ACTIVITY:
In your answer, reproduce exactly the lines from the beginning of the listing below through the one containing "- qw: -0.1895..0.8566", and only those lines.

TASK INPUTS:
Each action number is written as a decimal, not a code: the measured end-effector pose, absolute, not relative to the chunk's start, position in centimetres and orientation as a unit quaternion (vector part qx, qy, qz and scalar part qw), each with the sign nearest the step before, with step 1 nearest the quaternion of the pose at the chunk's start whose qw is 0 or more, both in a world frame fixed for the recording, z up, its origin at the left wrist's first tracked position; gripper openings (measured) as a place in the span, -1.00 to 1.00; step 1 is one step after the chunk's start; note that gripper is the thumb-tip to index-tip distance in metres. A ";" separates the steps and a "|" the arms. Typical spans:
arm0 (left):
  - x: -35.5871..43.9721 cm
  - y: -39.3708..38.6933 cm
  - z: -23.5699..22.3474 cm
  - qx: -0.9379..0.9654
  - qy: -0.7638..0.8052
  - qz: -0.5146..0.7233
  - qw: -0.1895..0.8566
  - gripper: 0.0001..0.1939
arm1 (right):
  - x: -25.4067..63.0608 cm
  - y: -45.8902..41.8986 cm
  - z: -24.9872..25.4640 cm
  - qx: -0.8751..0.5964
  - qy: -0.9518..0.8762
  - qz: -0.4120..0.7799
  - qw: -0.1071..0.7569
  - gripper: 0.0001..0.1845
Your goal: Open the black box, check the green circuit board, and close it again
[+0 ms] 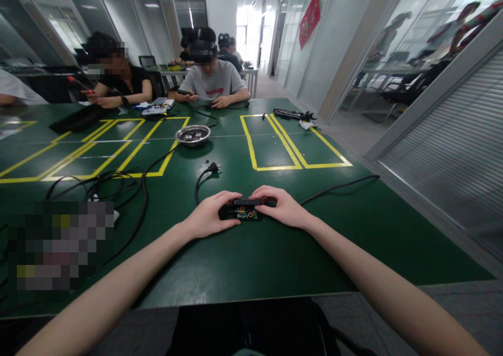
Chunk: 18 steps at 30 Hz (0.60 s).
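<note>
A small opened black electronics case (247,202) lies on the green table in front of me. Its near side shows a circuit board (242,213) with copper-coloured coils. My left hand (212,214) grips the case's left end, thumb along the near side and fingers over the top. At the right end, my right hand (281,205) is closed on the case, its fingertips by the upper black part. Whether that part is separate from the lower one I cannot tell. A black power plug (212,168) on a cord rests just beyond my left hand.
A black cable (341,184) runs off to the right. Further away stands a metal bowl (192,136) with small parts inside. Tangled cords (118,180) and a blurred-out item (63,246) lie at left. Two people work across the green table (275,272).
</note>
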State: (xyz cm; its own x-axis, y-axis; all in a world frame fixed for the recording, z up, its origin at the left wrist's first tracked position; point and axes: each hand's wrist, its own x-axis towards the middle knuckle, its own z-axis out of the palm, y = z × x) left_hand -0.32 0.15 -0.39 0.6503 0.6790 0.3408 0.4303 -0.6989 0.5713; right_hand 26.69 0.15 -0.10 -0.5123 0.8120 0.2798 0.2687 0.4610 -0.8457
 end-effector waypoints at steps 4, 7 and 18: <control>-0.3 0.2 -0.3 0.889 0.326 0.254 0.198 -0.56 | 27.0 0.1 0.2 -0.322 -0.798 0.387 0.330 -0.80; -0.2 0.2 -0.1 0.890 0.327 0.251 0.192 -0.62 | 27.2 0.0 0.3 -0.310 -0.806 0.395 0.315 -0.76; 0.0 0.2 -0.1 0.897 0.317 0.242 0.190 -0.75 | 27.5 0.0 0.6 -0.287 -0.839 0.356 0.294 -0.72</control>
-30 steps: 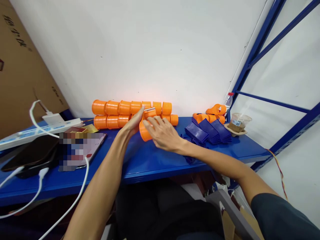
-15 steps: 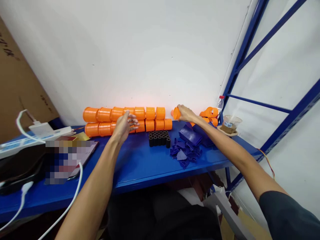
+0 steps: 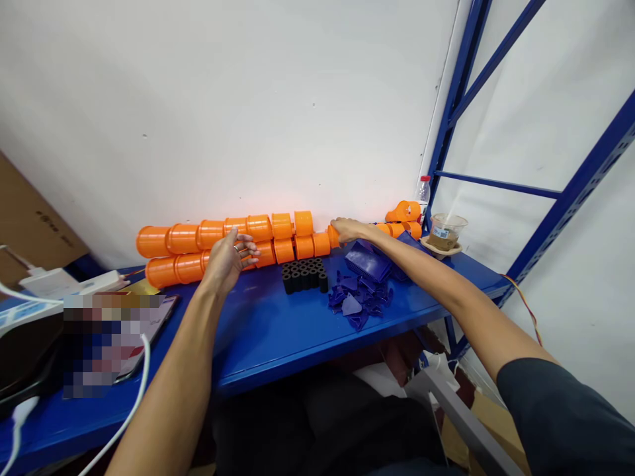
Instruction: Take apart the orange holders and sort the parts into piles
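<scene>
Two rows of orange plastic cylinders lie end to end along the wall, an upper row [image 3: 211, 233] resting on a lower row [image 3: 191, 268]. My right hand [image 3: 350, 229] is closed around another orange cylinder [image 3: 333, 236] at the right end of the lower row; it looks to be touching the last piece, though fingers partly hide it. In front of the rows, near their middle, my left hand [image 3: 231, 256] holds nothing, its fingers apart. Between the hands stands a block of short black tubes [image 3: 303, 274]. Under my right forearm lie blue flat pieces [image 3: 368, 261] and blue scraps [image 3: 358, 299].
More orange cylinders [image 3: 404, 211] lie at the right, by a bottle [image 3: 423, 192] and a plastic cup of brown liquid [image 3: 443, 235]. Blue shelf posts [image 3: 449, 119] rise there. On the left are a power strip [image 3: 94, 284], a phone [image 3: 149, 330] and white cables [image 3: 143, 370].
My right hand has brought its orange cylinder down and left, against the lower row's end. My left hand stays open before the rows. The whole view has shifted slightly.
</scene>
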Demonstrator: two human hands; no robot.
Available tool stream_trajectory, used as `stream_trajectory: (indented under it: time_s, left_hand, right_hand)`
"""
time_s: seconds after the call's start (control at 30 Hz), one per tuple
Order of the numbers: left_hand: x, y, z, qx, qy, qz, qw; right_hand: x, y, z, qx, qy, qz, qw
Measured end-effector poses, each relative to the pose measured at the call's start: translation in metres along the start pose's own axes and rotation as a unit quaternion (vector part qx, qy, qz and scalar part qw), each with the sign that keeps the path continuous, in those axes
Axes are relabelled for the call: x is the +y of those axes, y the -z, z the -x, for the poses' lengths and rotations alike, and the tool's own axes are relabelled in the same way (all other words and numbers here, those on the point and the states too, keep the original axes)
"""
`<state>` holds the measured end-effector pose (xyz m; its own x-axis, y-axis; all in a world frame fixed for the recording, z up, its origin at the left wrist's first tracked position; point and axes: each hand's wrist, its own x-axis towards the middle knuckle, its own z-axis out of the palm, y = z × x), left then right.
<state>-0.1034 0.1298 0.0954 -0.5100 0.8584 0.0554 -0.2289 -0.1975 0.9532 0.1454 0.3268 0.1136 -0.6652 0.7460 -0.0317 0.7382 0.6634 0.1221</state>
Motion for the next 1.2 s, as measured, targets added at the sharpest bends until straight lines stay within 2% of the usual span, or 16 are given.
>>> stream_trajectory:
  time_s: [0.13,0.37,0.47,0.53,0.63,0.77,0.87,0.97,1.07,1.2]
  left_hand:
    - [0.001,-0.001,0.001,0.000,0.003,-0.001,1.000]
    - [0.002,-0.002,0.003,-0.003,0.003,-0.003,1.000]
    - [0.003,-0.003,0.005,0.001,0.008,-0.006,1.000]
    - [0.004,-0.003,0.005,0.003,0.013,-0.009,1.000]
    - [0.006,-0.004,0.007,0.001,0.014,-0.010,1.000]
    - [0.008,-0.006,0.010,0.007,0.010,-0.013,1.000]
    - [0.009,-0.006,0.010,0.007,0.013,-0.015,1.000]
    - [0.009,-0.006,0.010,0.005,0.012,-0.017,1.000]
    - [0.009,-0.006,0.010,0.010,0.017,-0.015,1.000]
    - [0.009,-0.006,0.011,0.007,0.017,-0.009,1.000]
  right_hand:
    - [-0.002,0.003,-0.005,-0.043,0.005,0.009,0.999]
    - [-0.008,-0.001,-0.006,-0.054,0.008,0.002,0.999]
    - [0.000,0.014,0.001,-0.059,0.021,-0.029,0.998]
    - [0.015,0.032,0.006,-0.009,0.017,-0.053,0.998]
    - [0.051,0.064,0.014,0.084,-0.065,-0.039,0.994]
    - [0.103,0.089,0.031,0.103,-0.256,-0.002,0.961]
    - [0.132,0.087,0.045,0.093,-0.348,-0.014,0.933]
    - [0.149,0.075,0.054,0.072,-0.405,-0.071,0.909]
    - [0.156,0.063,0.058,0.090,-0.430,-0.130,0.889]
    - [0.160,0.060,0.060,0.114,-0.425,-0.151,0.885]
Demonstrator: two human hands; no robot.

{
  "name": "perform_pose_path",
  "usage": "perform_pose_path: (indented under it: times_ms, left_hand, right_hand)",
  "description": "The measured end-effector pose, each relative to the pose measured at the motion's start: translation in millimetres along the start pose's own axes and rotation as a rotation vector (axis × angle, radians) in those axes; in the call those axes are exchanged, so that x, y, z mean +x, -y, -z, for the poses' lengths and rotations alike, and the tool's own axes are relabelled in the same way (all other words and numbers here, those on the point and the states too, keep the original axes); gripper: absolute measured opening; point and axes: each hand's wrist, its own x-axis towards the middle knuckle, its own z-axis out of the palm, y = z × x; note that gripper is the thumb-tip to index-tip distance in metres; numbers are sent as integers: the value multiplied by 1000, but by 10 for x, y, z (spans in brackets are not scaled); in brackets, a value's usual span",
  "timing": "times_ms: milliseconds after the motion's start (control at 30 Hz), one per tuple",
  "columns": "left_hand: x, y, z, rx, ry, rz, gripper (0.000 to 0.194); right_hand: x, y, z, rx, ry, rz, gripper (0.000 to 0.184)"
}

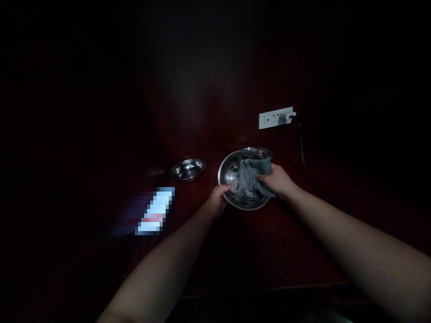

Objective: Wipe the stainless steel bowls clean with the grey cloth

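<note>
Nearest the camera are your bare forearms, the left (161, 273) and the right (353, 246), reaching in over a dark red tabletop (262, 255). Your left hand (217, 202) grips the round, shiny stainless-steel bowl (231, 169), thumb over its near-left rim, the other fingers mostly out of sight outside the wall. Your right hand (280, 181) has closed fingers on a grey-green textured cloth (256, 172), thumb on top; you can't tell from here whether those fingers also pinch the steel rim.

The bowl sits between your hands, its mouth tilted towards you, and the cloth is bunched inside, with part of it over the right edge. This looks like the inside being wiped; moving the cloth along the wall would call for a steady left grip and light, even pressure from the right. Past the far edge you can see what seems to be a second steel rim (257, 148), too hidden to judge.

To the left stands a small, shallow stainless-steel dish (187, 170), with only reflections visible in it. Nearer you is a bright, pixelated screen (156, 211). On the right, a white plug (287, 117) with a dark cable (301, 146) sits in a white socket panel (268, 120)
</note>
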Motion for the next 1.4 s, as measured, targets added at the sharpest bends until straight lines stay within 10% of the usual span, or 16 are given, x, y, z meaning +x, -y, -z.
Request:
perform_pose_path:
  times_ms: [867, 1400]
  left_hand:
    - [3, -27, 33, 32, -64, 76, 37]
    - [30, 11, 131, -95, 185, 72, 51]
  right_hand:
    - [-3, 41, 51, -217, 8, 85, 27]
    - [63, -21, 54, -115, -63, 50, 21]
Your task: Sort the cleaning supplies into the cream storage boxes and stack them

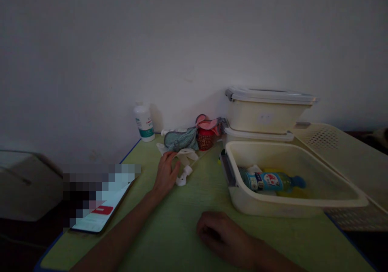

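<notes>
My left hand (166,171) reaches over the table, thumb and fingers apart, its fingertips at the edge of a crumpled white strip (187,154). A small white piece with a block-like end (183,176) lies just right of the thumb. Behind the fingers is a grey-green patterned fabric item (181,139), and beside that a red patterned cup-shaped container (205,138) with pink and patterned cloth (209,123) on top. Near the front of the table, my right hand (224,236) is curled into a loose fist, with nothing visible in it.
An open cream bin (273,207) on the right holds a bottle with a blue label (266,181). Behind it stands a lidded box (263,112). A white bottle (144,122) stands by the wall. A lit phone (104,207) lies along the table's left edge.
</notes>
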A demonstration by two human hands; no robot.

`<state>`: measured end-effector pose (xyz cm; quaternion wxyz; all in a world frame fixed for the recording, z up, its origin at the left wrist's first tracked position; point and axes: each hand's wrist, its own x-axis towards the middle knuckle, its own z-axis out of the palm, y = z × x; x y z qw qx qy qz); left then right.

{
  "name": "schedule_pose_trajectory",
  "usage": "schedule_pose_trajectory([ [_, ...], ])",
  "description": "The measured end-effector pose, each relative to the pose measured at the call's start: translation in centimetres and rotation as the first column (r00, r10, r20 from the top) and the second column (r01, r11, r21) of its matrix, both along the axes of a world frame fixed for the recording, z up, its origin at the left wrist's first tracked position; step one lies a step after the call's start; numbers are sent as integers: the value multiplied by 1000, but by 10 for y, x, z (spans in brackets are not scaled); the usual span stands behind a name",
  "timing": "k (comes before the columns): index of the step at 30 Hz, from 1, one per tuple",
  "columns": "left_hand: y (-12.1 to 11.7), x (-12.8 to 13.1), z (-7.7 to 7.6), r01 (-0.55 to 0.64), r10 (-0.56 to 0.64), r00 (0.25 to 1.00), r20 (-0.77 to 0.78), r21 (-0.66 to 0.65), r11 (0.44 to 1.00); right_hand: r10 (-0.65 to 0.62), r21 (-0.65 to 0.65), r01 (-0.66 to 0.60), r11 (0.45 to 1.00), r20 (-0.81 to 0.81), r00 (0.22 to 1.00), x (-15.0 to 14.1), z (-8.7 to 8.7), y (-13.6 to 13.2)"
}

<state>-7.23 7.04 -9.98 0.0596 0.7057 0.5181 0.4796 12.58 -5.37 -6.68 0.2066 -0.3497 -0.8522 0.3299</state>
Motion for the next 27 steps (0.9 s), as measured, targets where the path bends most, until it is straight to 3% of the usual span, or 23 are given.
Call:
schedule_pose_trajectory([
  [4,-11,6,4,28,-27,999,-25,41,999,41,83,-47,995,73,996,0,-1,-1],
  [7,-19,10,7,100,-88,991,-104,115,988,71,272,-122,955,193,979,3,-6,-2],
  [9,-25,13,7,180,-143,970,-195,187,966,68,449,-194,872,281,957,5,-9,-2],
  [11,-30,16,8,261,-192,942,-276,241,935,49,620,-235,749,302,952,8,-11,-1],
  [14,-34,19,8,316,-225,919,-323,267,910,17,813,-151,562,171,985,12,-6,0],
  [16,-34,20,8,309,-224,923,-311,254,917,22,884,-73,461,71,997,15,2,-1],
  [18,-34,19,7,295,-223,929,-295,230,927,33,912,-58,406,49,998,19,14,-4],
  [24,-34,19,0,323,-265,918,-294,169,931,49,898,-237,372,236,971,47,60,-28],
  [26,-35,25,5,348,-304,914,-270,132,928,5,865,-315,391,340,940,63,83,-33],
  [27,-34,30,11,361,-327,914,-242,115,925,-20,865,-351,360,383,924,72,95,-34],
])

ANSWER SECTION:
Each action number is written as a decimal, not a code: the measured end-effector pose, absolute, not relative to the chunk's start, position in centimetres and orientation as a unit quaternion (vector part qx, qy, qz and scalar part qw), each with the sign nearest the step before, with step 1 nearest the quaternion of the pose at the chunk's start whose qw is 0 or more, both in a world frame fixed for the recording, z up, its origin at the left wrist's first tracked position; gripper openings (measured) as a place in the span, -1.00 to 1.00; step 1 is one step after the chunk's start; note that gripper is the thumb-tip to index-tip distance in metres. A ";" separates the steps and a "|" the arms. Typical spans:
arm0 (left):
  - x: -35.5871..43.9721 cm
  - y: -39.3708..38.6933 cm
  - z: -23.5699..22.3474 cm
  - qx: -0.9379..0.9654
  - qy: -0.7638..0.8052
  - qz: -0.5146..0.7233
  - qw: -0.1895..0.8566

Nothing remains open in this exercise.